Mutual respect is the cornerstone of communications team member Ruth Danon's philosophy. A professor at the Hebrew University who categorizes herself as traditional, she was intent on joining the project to learn about the cultures of other women.

Haredi women are the hardest community to get involved in the project. "It is a big challenge to bring the haredi women to this project," said Reuveny, who revealed that for one woman involved in the project, going out on her own to the cafe was a first-time event since the eve of her wedding seven years ago.

That's why Rotem Cohen (not her real name) began combing local synagogues to gather more women for the project. Cohen, a 34-year-old mother of three who runs a day-care center from her home, has already attracted the participation of 10 haredi women despite the predicted disapproval of the community rabbis.
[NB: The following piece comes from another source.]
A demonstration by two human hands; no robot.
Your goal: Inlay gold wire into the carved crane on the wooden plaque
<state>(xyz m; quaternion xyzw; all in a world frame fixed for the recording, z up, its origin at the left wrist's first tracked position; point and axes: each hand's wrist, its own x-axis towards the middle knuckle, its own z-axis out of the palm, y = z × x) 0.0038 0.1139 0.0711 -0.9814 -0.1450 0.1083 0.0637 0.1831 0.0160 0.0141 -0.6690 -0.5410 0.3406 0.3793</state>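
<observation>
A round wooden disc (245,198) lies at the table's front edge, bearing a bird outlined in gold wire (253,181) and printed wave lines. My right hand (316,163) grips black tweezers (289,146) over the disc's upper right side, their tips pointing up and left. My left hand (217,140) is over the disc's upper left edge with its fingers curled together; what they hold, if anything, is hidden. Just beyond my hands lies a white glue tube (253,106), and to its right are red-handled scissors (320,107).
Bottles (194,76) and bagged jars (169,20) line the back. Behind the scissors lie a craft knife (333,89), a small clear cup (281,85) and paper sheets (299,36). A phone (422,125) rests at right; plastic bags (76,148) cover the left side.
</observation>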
"I believe more and more women will decide to come," said Cohen, explaining that the women were initially concerned about a few issues, including kashrut, cultural content and the degree of modesty of the other women. When these concerns were put to rest, several women expressed an interest in participating.

"The whole concept of going out is very difficult for a lot of haredi women," emphasized Cohen.

Indeed, there are only two coffee shops in Jerusalem that are appropriate for haredi women to patronize.

Cohen made sure to mention that the women did not require the permission of their husbands to join.

"I don't need permission to go out. Haredi women go out and jog and they even go to coffee shops if the environment provides it. It's the fulfillment of a dream to bring all of the communities of this neighborhood to sit together in solidarity. Now that I am seeing it actually happen, it is very exciting for me."